O ex-banqueiro ainda está na fase inicial da negociação, e apresenta uma proposta de colaboração, com um relato preliminar do que pode falar e nomes envolvidos.

Para entender melhor quais são os próximos passos do caminho à delação premiada, o Estúdio CBN recebeu nesta sexta-feira (20) Cláudio Couto, Cientista Político da Escola de Administração de Empresas de São Paulo da Fundação Getúlio Vargas, que esmiuçou como funciona essa nova etapa da investigação do Caso Master.
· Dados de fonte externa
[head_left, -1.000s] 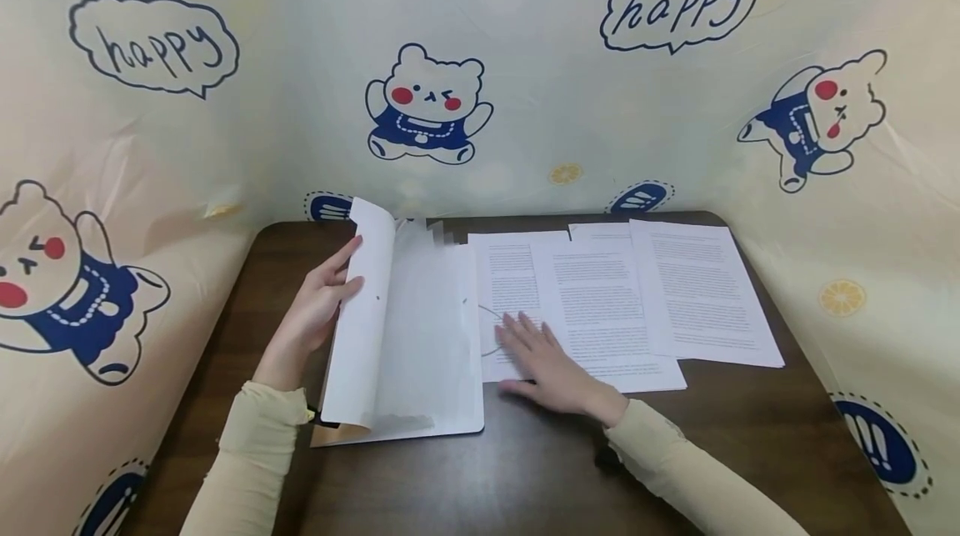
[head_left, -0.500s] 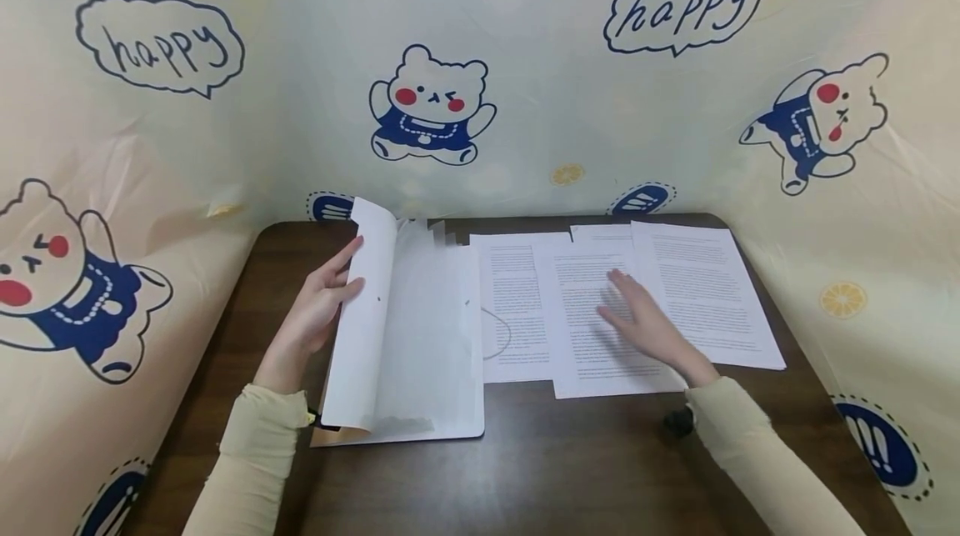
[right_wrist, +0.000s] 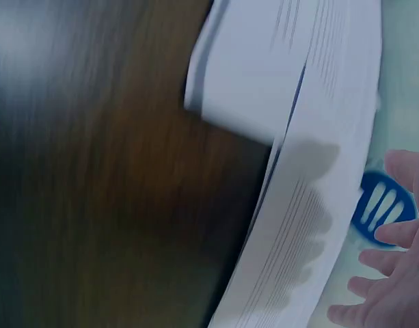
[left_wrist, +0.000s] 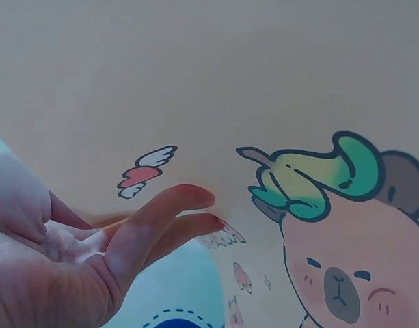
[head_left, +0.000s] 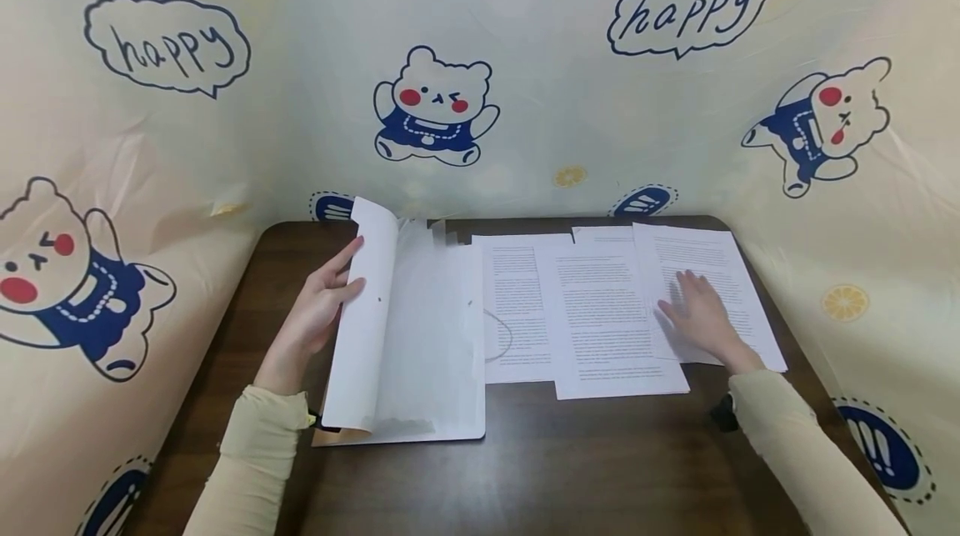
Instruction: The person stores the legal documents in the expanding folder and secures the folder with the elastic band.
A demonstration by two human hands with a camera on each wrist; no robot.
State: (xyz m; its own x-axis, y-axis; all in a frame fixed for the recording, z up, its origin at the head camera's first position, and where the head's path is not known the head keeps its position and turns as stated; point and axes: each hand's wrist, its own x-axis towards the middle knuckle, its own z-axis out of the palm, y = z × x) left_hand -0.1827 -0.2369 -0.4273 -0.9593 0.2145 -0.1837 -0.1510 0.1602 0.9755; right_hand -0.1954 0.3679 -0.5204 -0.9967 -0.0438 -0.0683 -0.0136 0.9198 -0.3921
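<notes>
A file folder [head_left: 431, 336] lies open left of centre on the table, with stepped tabs at its back edge and a pale inside. My left hand [head_left: 318, 303] grips the left edge of its raised, curved cover [head_left: 363, 328]. The left wrist view shows the cover's outer side, printed with a cartoon animal [left_wrist: 339, 266], beside the left hand [left_wrist: 106, 253]. Over the rightmost printed sheet [head_left: 720, 261] is my right hand [head_left: 705, 315], fingers spread and holding nothing. Its shadow falls on the paper in the right wrist view, where the hand [right_wrist: 400, 266] appears at the right edge.
Several printed sheets [head_left: 618, 319] overlap across the right half of the brown table [head_left: 525, 469]. A thin cord loop [head_left: 510, 338] sticks out from the folder's right side over the nearest sheet [head_left: 521, 361]. A printed curtain [head_left: 540, 86] surrounds the table.
My right hand has moved rightward from the sheet beside the folder, across the middle sheet, to the rightmost one. The middle sheet now lies slightly nearer the front. My left hand stays on the cover.
</notes>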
O cientista político alertou que o momento pode deflagrar uma 'corrida' por delações, similar à lógica vista na Operação Lava-jato: quem delata primeiro obtém vantagens. Com o passar do tempo e o aumento no número de acordos, o ineditismo das informações que podem ser delatadas fica comprometido. Assim, muitos podem pensar ‘antes eles do que eu’, buscando garantir os benefícios da delação premiada.

‘O delator entrega os seus comparsas, entrega aqueles com quem fez negócio para tentar minimizar os danos sobre si. Então, eu imagino, que a gente deve ter sim uma correria’, afirmou Couto.

Para a delação avançar, Vorcaro precisa apresentar evidências que conectem a provas ou informações úteis que levem à obtenção de provas. Apesar de muitas delas já terem sido coletadas nos celulares apreendidos, o especialista acredita que ainda é possível Vorcaro trazer novas revelações para o caso:

‘Ele pode ter uma contabilidade paralela, uma operação que foi feita por meio de um banco, de uma instituição financeira… Há uma série de documentos que podem aparecer, há muita coisa que para além do celular. E ele pode dizer, por exemplo, onde essas coisas estão, onde certos acordos foram feitos, como certas transações acabaram acontecendo. E, consequentemente, produzir mais provas.’

Ainda há um problema de magnitude maior, segundo o especialista. Como ressaltou durante a entrevista, Vorcaro será julgado no Supremo, e pode ter interesse em não delatar membros da Corte para não ‘cutucar a onça com vara curta’.

‘Eu fico me perguntando se, na delação premiada, ele teria algum interesse em delatar também membros do Supremo, sabendo ele que vai ser julgado no Supremo. Aí existe um problema de uma ainda maior’.